In many cases, the well block is damaged by the metal rod used to remove the nozzle
inserts when the steel rod is not inserted exactly into the center of the opening.
[0027] The configuration shown in Figure 6, without the gas feed feature of the invention,
lends itself to a unique well block design that incorporates a removable and replaceable
canopy. In Figure 6, top nozzle insert 64, referred to in this instance as a canopy
nozzle insert, does not have a serrated outer surface but has a smooth one. The outer
diameter of canopy nozzle insert 64 is slightly smaller than the inner diameter of
the central opening in well block 60. Canopy nozzle insert 64 is joined to well block
60 by mortar, in conventional fashion.
[0028] Canopy nozzle insert 64 is fabricated from a refractory material, and can be the
same material as, or a material different from, the material of well block 60. For
example, canopy nozzle insert 64 can be fabricated from a better-wearing material,
thus extending its service life. After pouring enough heats to deplete the service
life of the well block by 30% to 50%, canopy nozzle insert 64 can be replaced to restore
the well block to 80% to 90% of its original service life. Removal and replacement
of canopy nozzle insert 64 can be done many times, greatly extending the service life
of the well block 60. As a result, the service life of the well block can be eliminated
as a limiting factor in the service life of the ladle refractory system.

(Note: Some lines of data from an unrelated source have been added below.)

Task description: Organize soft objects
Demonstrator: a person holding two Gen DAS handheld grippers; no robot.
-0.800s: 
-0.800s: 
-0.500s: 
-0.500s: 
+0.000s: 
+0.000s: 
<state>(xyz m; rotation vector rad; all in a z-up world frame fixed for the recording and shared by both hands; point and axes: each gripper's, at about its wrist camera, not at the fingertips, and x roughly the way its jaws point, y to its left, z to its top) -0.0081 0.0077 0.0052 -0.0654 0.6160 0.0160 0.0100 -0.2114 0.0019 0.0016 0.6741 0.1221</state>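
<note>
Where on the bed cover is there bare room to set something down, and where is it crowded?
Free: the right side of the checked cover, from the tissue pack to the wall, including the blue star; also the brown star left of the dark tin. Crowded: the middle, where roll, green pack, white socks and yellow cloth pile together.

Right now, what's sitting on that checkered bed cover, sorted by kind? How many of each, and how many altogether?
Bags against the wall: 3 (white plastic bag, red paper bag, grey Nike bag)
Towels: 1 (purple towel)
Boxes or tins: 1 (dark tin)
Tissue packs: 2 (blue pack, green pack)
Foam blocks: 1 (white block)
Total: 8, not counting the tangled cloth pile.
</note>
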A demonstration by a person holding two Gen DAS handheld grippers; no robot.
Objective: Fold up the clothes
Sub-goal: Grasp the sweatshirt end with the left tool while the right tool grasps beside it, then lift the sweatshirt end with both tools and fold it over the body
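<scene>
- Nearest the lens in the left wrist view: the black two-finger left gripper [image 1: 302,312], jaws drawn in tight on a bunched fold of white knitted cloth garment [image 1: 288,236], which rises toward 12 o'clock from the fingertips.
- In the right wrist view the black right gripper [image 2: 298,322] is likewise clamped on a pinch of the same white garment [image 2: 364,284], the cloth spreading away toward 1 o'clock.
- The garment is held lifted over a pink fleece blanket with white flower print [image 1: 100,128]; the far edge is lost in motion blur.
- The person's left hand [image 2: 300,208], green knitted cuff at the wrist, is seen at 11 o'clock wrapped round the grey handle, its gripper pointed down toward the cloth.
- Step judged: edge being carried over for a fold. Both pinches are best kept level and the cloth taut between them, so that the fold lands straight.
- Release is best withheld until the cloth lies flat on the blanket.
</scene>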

[0029] The present invention may be embodied in other specific forms without departing from
the spirit or essential attributes thereof and, accordingly, reference should be made
to the appended claims, rather than to the foregoing specification, as indicating
the scope of the invention.
1. An apparatus to facilitate opening of molten metal casting vessels, comprising
a. a well block within a discharge port of a casting vessel, the well block having
a central opening therethrough along a longitudinal axis thereof,
b. at least one nozzle insert within the central opening, the nozzle insert having
a central opening therethrough substantially coaxial with the central opening of the
well block through which molten metal may flow, an outer surface complementary to
and matingly engaging the central opening of the well block, and at least one channel
extending along the outer surface,
c. a plenum within the well block and substantially surrounding the central opening
of the well block and being in fluid flow communication with said channel, and
d. a fluid supply line in communication with the plenum for supplying a fluid under
pressure to the plenum and said channel,
whereby fluid supplied to the plenum flows through the channel and upwardly into
the interior of the vessel.
2. An apparatus to facilitate opening of molten metal casting vessels as in claim 1,
further comprising a porous ceramic ring located within the plenum and substantially
surrounding the outer surface of the nozzle insert.
3. An apparatus to facilitate opening of molten metal casting vessels as in claim 1,
wherein the at least one channel is defined by serrations on the outer surface of
the nozzle insert.
4. An apparatus to facilitate opening of molten metal casting vessels as in claim 1,
wherein the nozzle insert is made of a refractory material.
5. A nozzle insert for a discharge port of a molten metal casting vessel, the insert
having a central opening centered about a longitudinal axis of the insert and defining
a passage for the flow of molten metal therethrough and having an outer surface shaped
to fit an interior surface of the discharge port, the outer surface including at least
one fluid flow channel which extends between respective opposite ends of the insert.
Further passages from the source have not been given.